On the counter between the patron and the library clerk was a stack of at least a dozen DVD cases. The clerk was working on a dozen or so more, opening each one to observe the contents and then running the barcode through the check-in/check-out machine.

“You just took these out on Sunday,” the clerk said to the scruffy patron.


“Did you watch them all already?”

“Oh yes,” said the man. Every time he moved, more cigarette aroma seemed to shake itself up from his clothing. With almost all public places gone smoke-free these days, it’s an odor I’ve grown unaccustomed to.

“And you want to take all of these out?”

The man indicated that he did, and pushed the next stack across the counter.

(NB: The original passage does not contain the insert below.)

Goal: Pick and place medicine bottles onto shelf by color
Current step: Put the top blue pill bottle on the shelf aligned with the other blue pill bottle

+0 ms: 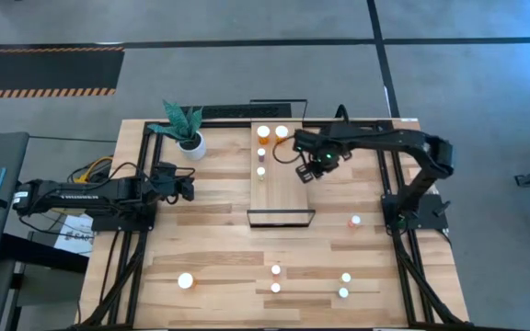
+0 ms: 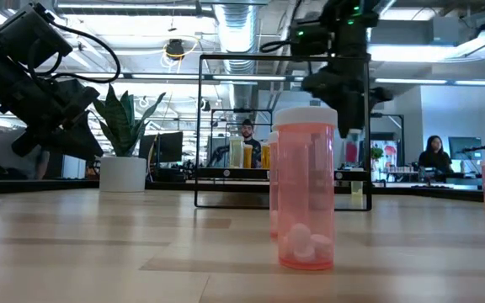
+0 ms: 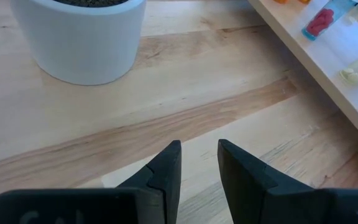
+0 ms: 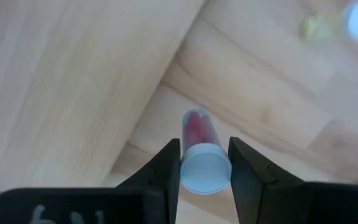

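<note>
Over the right edge of the shelf (image 1: 282,188), the right gripper (image 4: 204,163) had its fingers clamped on the white cap of a small red-filled bottle (image 4: 199,146), seemingly light, rigid and slick, best held at the cap, while the left gripper (image 3: 199,163) waited with its fingers closed and empty above the desk (image 1: 219,248).

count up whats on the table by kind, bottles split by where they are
shelf bottles: 4
tabletop bottles: 6
held bottle, in the right gripper: 1
potted plant: 1
total: 12
</note>
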Available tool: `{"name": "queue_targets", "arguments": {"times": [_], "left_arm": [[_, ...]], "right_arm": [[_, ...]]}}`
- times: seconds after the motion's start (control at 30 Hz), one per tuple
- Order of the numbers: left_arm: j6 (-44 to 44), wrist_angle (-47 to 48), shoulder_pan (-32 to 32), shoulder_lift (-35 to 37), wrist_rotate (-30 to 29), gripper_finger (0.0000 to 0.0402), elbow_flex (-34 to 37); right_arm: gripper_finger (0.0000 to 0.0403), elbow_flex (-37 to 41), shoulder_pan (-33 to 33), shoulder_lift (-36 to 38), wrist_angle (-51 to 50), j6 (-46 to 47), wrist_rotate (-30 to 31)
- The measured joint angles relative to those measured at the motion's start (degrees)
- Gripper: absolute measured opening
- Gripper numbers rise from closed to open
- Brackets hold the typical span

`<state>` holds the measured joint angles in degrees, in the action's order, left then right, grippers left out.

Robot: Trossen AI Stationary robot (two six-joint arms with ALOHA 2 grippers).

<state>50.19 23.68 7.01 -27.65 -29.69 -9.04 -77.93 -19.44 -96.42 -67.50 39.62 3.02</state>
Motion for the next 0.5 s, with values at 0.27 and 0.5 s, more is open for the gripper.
{"name": "queue_targets", "arguments": {"times": [0.27,0.5], "left_arm": [[0.0,0.0,0.0,0.0,0.1,0.0091,0.0],[0.0,0.0,0.0,0.0,0.5,0.0091,0.0]], "right_arm": [[0.0118,-11.3,-1.5,-10.4,-2.3,-11.4,0.6],[0.0119,-18.4,-2.9,-16.0,-3.0,-17.8,0.4]]}}
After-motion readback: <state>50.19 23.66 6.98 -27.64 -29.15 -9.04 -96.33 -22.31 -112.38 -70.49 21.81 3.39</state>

We concluded our business at the same time, and walked toward the entrance together. The automatic doors whooshed open, and our feet made pinging sounds on the metal links of the drain carpet in the foyer. Outside, he turned right, and I walked straight ahead to my car. I stopped for him at 19th and Walnut. I thought he was headed toward Market, the busy main drag where the bus stops are. Instead, he crossed in front of me and started up the hill, into a neighborhood of stately houses set on embankments of ivy and pachysandra. His stack of DVDs, a good 40 hours’ worth of entertainment, was tucked under his arm. He was smoking.

Take this library and use it as the setting for the beginning of a new story. . . . What brings people to this library? What are they trying to find?

He’s just a slob like one of us, I thought. Just a stranger on the bus tryin’ to make his way home.